Perez Morton’s (1751-1837) eulogy for Joseph Warren fits not only for National Literature and Poetry Month, but also Patriot’s Day, commemorating the first battles of the American Revolution in April 1775. While Joseph Warren may not have worshiped at King’s Chapel, his funeral took place there, with his eulogy delivered by Perez Morton, a member of the Anglican congregation.

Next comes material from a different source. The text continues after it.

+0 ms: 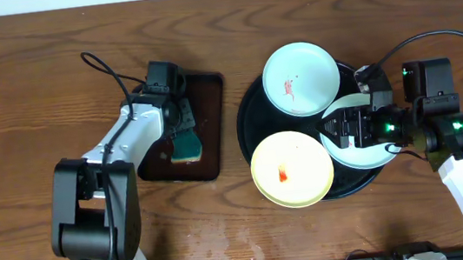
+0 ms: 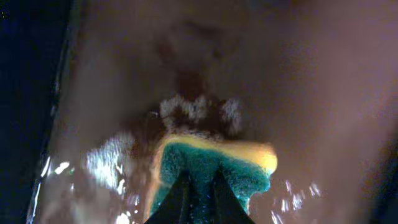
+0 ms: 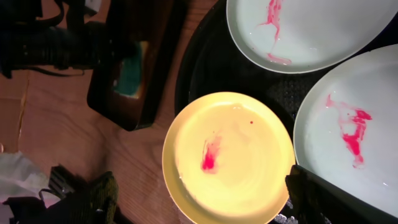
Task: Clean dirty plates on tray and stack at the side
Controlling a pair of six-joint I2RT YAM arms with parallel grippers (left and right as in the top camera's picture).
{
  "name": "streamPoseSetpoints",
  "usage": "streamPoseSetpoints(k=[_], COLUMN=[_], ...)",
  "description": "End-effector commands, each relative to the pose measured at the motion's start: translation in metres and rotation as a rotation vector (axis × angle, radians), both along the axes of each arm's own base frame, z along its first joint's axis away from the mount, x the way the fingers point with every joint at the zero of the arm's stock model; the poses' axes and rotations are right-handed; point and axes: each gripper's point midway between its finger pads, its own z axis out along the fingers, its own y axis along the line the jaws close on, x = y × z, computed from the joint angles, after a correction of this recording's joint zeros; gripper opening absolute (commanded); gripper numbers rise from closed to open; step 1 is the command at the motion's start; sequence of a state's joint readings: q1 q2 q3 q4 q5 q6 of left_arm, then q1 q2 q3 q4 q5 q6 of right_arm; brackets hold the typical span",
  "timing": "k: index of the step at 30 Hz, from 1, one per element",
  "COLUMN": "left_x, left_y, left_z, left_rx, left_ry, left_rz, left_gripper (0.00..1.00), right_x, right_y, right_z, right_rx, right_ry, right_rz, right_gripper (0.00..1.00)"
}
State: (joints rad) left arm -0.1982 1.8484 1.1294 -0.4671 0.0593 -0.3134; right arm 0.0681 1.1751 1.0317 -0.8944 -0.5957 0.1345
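The round black tray (image 1: 245,127) holds three plates. A mint-white plate (image 1: 300,78) with a red smear lies at the back, a pale yellow plate (image 1: 293,169) with a red spot at the front, overhanging the rim, and a second mint-white plate (image 1: 372,151) at the right. My right gripper (image 1: 339,126) hovers open over that right plate's left edge. In the right wrist view its fingers (image 3: 205,200) straddle the yellow plate (image 3: 230,155), beside both smeared mint plates (image 3: 298,31) (image 3: 354,124). My left gripper (image 1: 180,125) is shut on a green-and-yellow sponge (image 2: 214,165), pressed on the rectangular tray.
A small rectangular black tray (image 1: 209,89) lies left of the round tray, wet and glossy in the left wrist view (image 2: 124,93). It also shows in the right wrist view (image 3: 118,106). Brown wooden table (image 1: 18,102) all around. A cable loops above the right arm.
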Motion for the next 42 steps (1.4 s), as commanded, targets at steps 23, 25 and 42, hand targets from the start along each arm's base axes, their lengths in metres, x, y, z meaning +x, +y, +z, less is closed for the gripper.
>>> streamPoseSetpoints(k=[23, 25, 42], left_x=[-0.063, -0.063, -0.076], left_y=[-0.014, -0.014, -0.01], left_z=[-0.034, -0.032, 0.013], left_rx=[0.002, 0.001, 0.017], left_ry=[0.191, 0.19, 0.217], left_rz=[-0.062, -0.062, -0.109], left_gripper=[0.08, 0.07, 0.54], right_x=[-0.035, -0.037, -0.026], right_y=[-0.019, -0.025, -0.011], right_z=[-0.056, -0.068, -0.121], right_rx=[-0.287, -0.319, -0.28], right_ry=[0.234, 0.268, 0.297], right_rz=[-0.109, -0.141, -0.075], right_gripper=[0.79, 0.8, 0.8])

A prominent local physician, trained by King’s Chapel congregant Dr. James Lloyd, Warren was well-respected among his peers and took on leadership roles within Boston’s community of Patriots as they organized against the British. His death during the battle of Bunker Hill in June of 1775 was immortalized in the famous Joseph Trumbull painting. Like the other men who died there, Dr. Warren was initially buried in a mass grave created by the British. Nine months later, when this site was reopened, Dr. Warren’s body was identified and a funeral was arranged before he was reinterred at the Granary Burying Ground, just down the street from King’s Chapel. His body was moved two more times; Warren’s final gravesite is located at the Forest Hills Cemetery.

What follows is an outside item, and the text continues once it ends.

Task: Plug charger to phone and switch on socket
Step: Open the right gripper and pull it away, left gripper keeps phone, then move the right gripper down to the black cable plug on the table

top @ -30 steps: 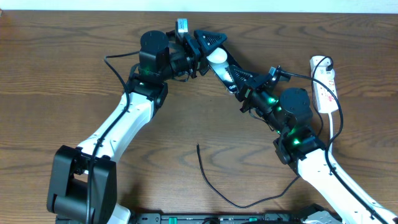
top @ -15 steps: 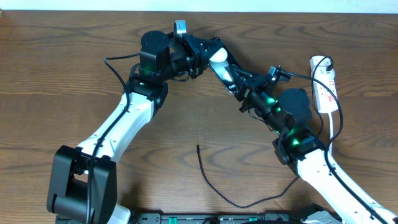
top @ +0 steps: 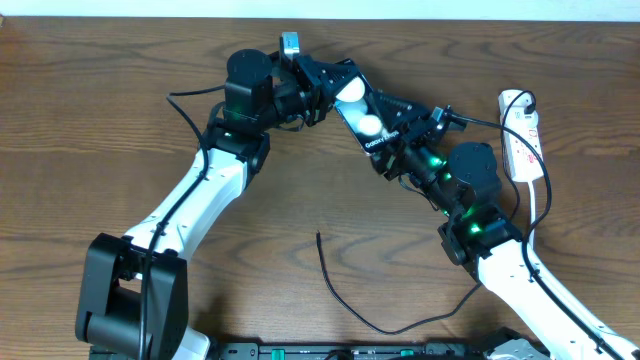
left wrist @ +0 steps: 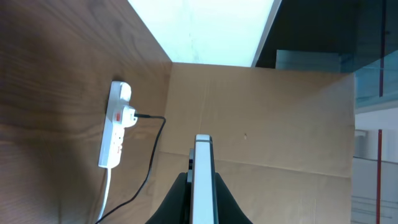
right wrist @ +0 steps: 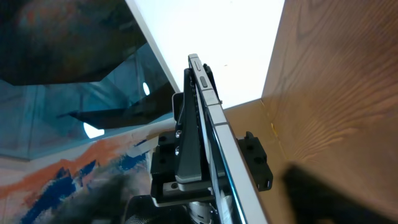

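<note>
Glossy black phone bridging both grippers near the middle of the counter's far edge.

Left gripper has its dark fingers pressed on both flat faces of the thin slab, whose pale metal edge runs straight up that wrist view. The right gripper meets the opposite end, but its fingers are only dark blurs in its own camera, one seeming slightly off the rim, so whether those jaws bite cannot be told. The phone's face is smooth, with round white reflections and small white lettering. On the grained brown wooden counter, the charger, a thin black cable, lies in a loose curve toward the near edge, its tip well apart from the phone. The socket, a narrow white plastic strip with red marks, lies by the right edge near the far corner, with a white plug seated in it.
</note>
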Motion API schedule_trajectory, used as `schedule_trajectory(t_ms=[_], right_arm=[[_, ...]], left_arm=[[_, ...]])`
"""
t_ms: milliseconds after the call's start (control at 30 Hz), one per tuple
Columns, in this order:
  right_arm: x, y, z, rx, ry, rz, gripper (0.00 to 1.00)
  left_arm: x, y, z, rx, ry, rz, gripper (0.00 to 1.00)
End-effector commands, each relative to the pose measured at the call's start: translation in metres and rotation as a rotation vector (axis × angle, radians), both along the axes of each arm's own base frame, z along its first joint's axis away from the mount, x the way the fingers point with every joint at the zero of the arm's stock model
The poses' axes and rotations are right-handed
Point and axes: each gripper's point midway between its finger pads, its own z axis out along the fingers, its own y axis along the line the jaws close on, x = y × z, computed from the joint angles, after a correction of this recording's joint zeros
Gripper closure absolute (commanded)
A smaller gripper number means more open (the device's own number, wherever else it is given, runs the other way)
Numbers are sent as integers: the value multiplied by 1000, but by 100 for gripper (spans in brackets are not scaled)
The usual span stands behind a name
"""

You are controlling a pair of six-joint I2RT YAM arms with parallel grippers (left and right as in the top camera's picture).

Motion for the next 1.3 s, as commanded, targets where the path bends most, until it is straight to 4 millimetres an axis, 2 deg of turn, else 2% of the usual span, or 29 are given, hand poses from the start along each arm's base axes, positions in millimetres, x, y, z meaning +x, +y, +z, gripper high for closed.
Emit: schedule_trajectory(t_ms=[0,167,333,467,567,733,933,1067,1167,1267], right_arm=[[-2,3,17,17,-34,3,1],[-1,2,16,12,-37,-7,1],[-1,1,6,-59,-41,-4,1],[-3,2,-10,-192,-68,17,1],[-6,4,-17,-366,-177,60,1],[-14,11,-26,-546,-310,151,1],[-21,12,-44,-701,-309,238,1],[-29,12,-46,-856,-293,337,1],[-41,16,-50,-976,-301,452,1],[-65,21,-76,-1118,-272,611,1]], left_arm=[[4,9,11,-6,-37,12,93],[11,26,12,-9,-35,30,93],[22,62,13,-18,-34,53,92],[26,97,14,-30,-32,53,93],[24,125,16,-43,-31,34,92],[16,167,19,-63,-32,4,93],[6,212,28,-54,-108,-12,93],[-2,228,31,-34,-158,-28,93],[-6,231,31,1,-226,-51,92],[-13,227,31,29,-293,-103,93]])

Joseph Warren’s funeral was held at King’s Chapel on April 8, 1776. Perez Morton, a friend of Dr. Warren’s, gave his eulogy. Morton served on the Committee of Safety with Warren, and was a warden of King’s Chapel, so he had connections to both the site itself and the man whose funeral was being celebrated. As an active patriot, Morton used this eulogy as an opportunity to unite all listeners behind the cause of American independence, a sentiment he believed to be an appropriate tribute to his friend who had died for that cause. Read Morton’s eulogy below, noting how he attempts to galvanize the early colonists through his speech.
Morton's wife, Sarah Wentworth Morton, was an accomplished poet, also featured in this exhibit.

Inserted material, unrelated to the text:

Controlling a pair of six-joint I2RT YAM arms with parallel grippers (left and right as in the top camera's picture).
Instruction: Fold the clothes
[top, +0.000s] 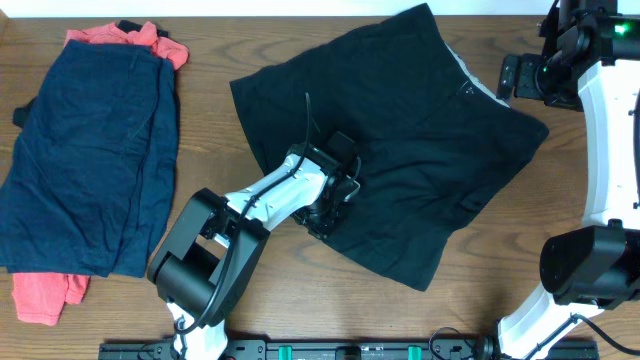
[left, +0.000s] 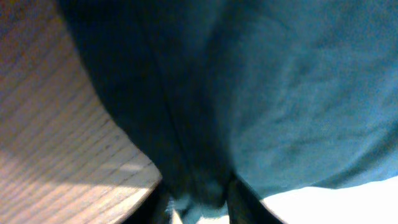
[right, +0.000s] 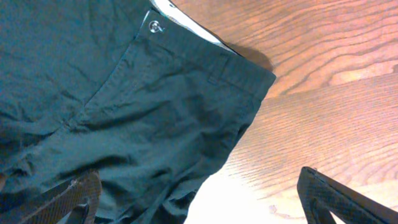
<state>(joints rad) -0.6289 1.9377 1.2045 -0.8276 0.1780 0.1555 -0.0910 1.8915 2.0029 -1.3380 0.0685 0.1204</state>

Read an excerpt from Perez Morton's Eulogy of Joseph Warren:
“AND can we, my Countrymen, with Indifference behold so much Worth and Valour laid prostrate by the Hand of British Tyranny! And can we ever grasp that Hand in Affection again? —Are we not yet convinced “that he who hunts the Woods for Prey, the naked and untutored Indian, is less a Savage than the King of Britain”! Have we not Proofs, wrote in Blood, that the corrupted Nation, from whence we sprang (tho’ there may be some Traces of their ancient Virtue left) are stubbornly fixed on our Destruction! And shall we still court a Dependance on such a State? Still contend for a Connection with those, who have forfeited not only every kindred Claim, but even their Title to Humanity! Forbid it the Spirit of the brave MONTGOMORY! Forbid it the Spirit of immortal WARREN! Forbid it the Spirits of all our valiant Countrymen! Who fought, bled and died for far different Purposes; and who would have thought the Purchase dear indeed! to have paid their Lives for the paltry Boon, of displacing one Set of Villains in Power, to make Way for another. No. They contended for the Establishment of Peace, Liberty and Safety to their Country, and we are unworthy to be called their Countrymen, if we stop at any Acpuisition short of this.
Now is the happy Season, to seize again those Rights, which as Men we are by Nature entitled to, and which by Contract we never have and never could have surrendered:—But which have been repeatedly and violently attacked by the King, Lords and Commons of Britain. Ought we not then to disclaim forever the forfeited Affinity; and by a timely Amputation of that rotten Limb of the Empire, prevent the Mortification of the whole? Ought we not to listen to the Voice of our slaughtered Brethren, who are now proclaiming aloud to their Country--
Go tell the King, and tell him from our Spirits,
That you and Britons can be Friends no more;
Tell him to you all Tyrants are the same:
Or if in Bonds, the never conquer’d Soul
Can feel a Pang, more keen than Slavery’s self,
‘Tis where the Chains that crush you into Dust,
Are forg’d by Hands, from which you hop’d for Freedom.
Yes, we ought and will—We will assert the Blood of our murdered Hero against thy hostile Oppressions, O shameless Britain! and when “thy Cloud-cap’d Towers, thy gorgeous Palaces” shall by the Teeth of Pride and Folly be levell’d with the Dust—and when thy Glory shall have faded like the Western Sunbeam—the Name and the Virtues of WARREN shall remain immortal.”